With the 2018 European Business Aviation Conference and Exhibition (EBACE) taking place this month, all eyes in the business aviation industry will be focusing on Europe. We thus wanted to share the key issues flight operators need to keep in mind when traveling to and from Europe.
2018 has ushered in some significant changes that impact the business aviation industry. For those operating to and from Europe, the two key regulatory issues to keep in mind are:
- The 2018 IS-BAO standard. Released at the beginning of 2018 in beta version, the go-live date is scheduled for July 1, 2018. It is a code of best practices designed to help flight departments worldwide achieve a high level of safety. If your manual has not been updated to the latest IS-BAO standards, and you have an audit prior to July 1, 2019, you should consider updating your FOM at least two months prior to your audit. We can include best practices and any revisions that you may have as part of a standard reissue.
- Part-NCC. The European Union’s Part-NCC (Non-Commercial Complex) is a regulation aimed at enhancing safety, training and record-keeping protocols within Europe for companies flying complex corporate aircraft privately. With Part-NCC, it’s not about where the aircraft is registered, but where the operator of the aircraft is established or, in the event of an individual owner, resides. So, if you are a UK-based operator with a Cayman Island registered aircraft, you should be Part-NCC compliant for instance.
Customs can be a challenge for flight operators traveling to multiple European destinations. Each country and airport may have unique customs requirements, and managing those requirements for flight operators is critical to quickly and efficiently clear customs. The US is currently working on a customs compliance guide for private operators with hopes it will be commonplace within the next few years.
A key factor to keep in mind is ensuring passports or visas for all flight crew are current, and making sure visas especially – which may vary from country to country – are approved well in advance.
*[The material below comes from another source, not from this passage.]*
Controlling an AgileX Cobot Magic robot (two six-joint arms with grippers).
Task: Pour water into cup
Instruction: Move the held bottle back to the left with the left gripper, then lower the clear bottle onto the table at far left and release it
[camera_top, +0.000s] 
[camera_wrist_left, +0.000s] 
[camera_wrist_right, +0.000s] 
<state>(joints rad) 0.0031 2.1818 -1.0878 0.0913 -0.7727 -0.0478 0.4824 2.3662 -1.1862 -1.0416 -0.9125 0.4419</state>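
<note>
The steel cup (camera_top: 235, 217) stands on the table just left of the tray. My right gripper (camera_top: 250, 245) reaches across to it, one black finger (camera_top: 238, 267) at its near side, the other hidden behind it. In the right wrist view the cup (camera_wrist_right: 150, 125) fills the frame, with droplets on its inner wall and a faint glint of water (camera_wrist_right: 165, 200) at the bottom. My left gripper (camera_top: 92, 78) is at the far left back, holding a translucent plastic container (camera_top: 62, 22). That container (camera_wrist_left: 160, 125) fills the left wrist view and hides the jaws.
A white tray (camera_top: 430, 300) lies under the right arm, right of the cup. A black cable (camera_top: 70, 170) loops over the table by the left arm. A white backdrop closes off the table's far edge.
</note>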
On Atlantic crossings, weather and volcanic activity become a significant factor and one that flight operators need to be prepared for. Temperature conditions, for instance near Greenland, may also make it challenging to maintain altitudes in certain aircraft.
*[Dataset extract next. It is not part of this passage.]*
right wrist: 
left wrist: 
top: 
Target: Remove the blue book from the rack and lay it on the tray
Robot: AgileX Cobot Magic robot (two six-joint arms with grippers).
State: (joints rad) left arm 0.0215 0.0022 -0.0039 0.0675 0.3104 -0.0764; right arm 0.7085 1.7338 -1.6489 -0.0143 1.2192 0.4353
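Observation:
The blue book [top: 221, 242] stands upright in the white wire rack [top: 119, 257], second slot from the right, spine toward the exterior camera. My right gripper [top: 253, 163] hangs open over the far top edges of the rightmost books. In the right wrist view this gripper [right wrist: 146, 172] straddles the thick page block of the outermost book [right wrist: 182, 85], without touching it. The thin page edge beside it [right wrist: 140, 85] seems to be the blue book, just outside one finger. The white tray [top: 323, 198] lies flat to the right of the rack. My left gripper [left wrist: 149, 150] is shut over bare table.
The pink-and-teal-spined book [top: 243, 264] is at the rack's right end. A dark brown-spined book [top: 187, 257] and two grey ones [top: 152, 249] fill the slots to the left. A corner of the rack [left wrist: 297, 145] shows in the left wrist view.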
Flight operators need to stay vigilant when it comes to personal and IT security. With recent system hackings, it is crucial to ensure that flight (and personal) devices stay within your control and that malware is not downloaded. Breached network issues also apply to onboard Wi-Fi systems, so it is important that operators equip aircraft broadband access with secure networks.
Finally, regarding personal security, flight operators should establish an emergency plan that is ready to be implemented if a situation arises. This should include, for instance, an evacuation plan coordinated with passengers designating and communicating a meeting place.